The case arose after a youth pastor, Matthew Snatchko, was arrested at the Roseville Galleria Mall in 2007 for striking up a casual conversation with two other shoppers about faith. Although Snatchko had first obtained the shoppers’ permission to broach the subject, a nearby store employee disapproved and called mall security guards, who arrested Snatchko. Criminal charges were later dropped, but attorneys with Pacific Justice Institute filed suit to challenge the mall’s tight restrictions on speech.
Under the mall’s rules, shoppers are not allowed to engage in conversations about potentially controversial topics like religion or politics, unless they already know the person they are talking to. Another mall rule bans the wearing of any clothing with religious or political messages.
This week’s ruling by the 3rd District Court of Appeal in Sacramento struck down the mall rules as unconstitutionally vague and restrictive of free speech. The court also awarded costs on appeal to Snatchko and indicated that he would be able to collect damages and attorney’s fees. The case now heads back to the trial court for implementation of the appellate court’s decision.

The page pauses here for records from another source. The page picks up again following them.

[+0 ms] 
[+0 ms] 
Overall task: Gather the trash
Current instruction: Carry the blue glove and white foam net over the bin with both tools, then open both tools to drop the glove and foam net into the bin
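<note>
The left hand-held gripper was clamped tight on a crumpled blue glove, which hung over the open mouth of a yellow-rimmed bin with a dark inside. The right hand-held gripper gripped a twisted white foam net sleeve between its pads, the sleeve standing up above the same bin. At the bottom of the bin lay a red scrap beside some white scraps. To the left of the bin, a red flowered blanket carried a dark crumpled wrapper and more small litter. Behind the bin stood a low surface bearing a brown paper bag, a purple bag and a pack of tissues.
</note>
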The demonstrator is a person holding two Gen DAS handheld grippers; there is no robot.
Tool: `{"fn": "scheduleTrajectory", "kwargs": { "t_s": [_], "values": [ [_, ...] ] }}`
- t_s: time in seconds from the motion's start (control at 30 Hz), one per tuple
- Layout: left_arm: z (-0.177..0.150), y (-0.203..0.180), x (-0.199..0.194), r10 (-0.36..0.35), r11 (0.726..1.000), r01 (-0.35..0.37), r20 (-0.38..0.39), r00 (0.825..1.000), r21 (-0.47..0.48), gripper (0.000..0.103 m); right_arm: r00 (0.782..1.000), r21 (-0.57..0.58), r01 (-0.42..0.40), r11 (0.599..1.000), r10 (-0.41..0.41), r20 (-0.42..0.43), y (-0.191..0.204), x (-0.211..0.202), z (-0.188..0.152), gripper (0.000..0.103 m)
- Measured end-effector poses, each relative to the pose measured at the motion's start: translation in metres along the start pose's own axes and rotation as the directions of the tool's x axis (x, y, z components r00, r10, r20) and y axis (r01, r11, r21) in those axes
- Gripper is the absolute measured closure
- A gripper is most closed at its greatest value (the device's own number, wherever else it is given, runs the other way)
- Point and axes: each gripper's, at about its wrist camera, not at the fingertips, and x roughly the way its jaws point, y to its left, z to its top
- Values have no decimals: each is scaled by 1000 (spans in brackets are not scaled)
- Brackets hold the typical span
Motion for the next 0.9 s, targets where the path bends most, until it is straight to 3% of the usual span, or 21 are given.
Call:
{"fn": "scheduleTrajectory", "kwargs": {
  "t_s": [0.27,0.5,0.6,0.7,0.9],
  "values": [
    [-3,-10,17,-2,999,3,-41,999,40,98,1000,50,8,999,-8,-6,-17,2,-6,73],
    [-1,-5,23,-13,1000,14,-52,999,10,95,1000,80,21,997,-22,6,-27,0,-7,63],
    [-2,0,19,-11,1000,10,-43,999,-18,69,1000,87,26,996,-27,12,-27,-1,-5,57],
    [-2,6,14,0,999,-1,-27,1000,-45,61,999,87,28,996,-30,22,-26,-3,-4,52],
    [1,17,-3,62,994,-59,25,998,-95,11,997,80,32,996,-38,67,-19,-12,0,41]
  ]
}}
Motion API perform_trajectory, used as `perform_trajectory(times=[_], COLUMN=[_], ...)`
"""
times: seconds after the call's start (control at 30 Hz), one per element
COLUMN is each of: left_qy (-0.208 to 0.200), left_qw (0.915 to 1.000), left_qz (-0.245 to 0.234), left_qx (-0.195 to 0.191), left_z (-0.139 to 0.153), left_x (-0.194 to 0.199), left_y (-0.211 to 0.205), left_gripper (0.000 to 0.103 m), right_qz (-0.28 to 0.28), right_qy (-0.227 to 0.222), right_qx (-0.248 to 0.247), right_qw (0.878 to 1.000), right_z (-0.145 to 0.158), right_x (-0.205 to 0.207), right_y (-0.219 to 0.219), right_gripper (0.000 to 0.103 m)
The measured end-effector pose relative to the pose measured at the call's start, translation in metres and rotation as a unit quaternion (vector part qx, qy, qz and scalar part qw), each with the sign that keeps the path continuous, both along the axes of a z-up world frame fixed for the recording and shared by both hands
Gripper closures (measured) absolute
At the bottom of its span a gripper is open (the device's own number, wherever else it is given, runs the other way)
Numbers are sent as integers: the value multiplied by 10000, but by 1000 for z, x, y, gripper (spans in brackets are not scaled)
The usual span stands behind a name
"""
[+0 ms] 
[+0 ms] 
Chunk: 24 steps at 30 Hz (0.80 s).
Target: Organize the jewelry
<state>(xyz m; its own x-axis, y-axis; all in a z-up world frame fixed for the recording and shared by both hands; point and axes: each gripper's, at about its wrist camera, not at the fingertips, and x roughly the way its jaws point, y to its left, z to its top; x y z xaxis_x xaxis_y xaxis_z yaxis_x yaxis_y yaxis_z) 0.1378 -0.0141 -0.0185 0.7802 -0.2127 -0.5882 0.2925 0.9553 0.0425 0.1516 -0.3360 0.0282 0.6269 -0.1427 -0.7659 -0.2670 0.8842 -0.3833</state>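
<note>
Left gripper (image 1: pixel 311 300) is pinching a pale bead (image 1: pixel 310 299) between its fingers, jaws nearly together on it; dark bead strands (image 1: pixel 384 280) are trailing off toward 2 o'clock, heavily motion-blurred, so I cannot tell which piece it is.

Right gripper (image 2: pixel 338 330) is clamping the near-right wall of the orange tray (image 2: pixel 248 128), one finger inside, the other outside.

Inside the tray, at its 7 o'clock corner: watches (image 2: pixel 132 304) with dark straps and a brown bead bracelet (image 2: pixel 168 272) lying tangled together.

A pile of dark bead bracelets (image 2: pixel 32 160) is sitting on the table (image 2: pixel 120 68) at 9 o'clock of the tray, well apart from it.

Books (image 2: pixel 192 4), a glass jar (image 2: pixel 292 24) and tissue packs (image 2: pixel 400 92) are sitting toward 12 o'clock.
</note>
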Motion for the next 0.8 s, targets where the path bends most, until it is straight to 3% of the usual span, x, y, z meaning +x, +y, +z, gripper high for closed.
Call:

PJI President Brad Dacus commented, “We are very pleased with this landmark ruling by the California Court of Appeal that vindicates the right to engage in casual conversations about faith without fear of being arrested. This is a great victory for free speech and common sense.”
PJI affiliate attorney Timothy Smith, of the Sacramento firm McKinley & Smith, served pro bono as Snatchko’s lead counsel in the trial court and presented oral argument to the Court of Appeal.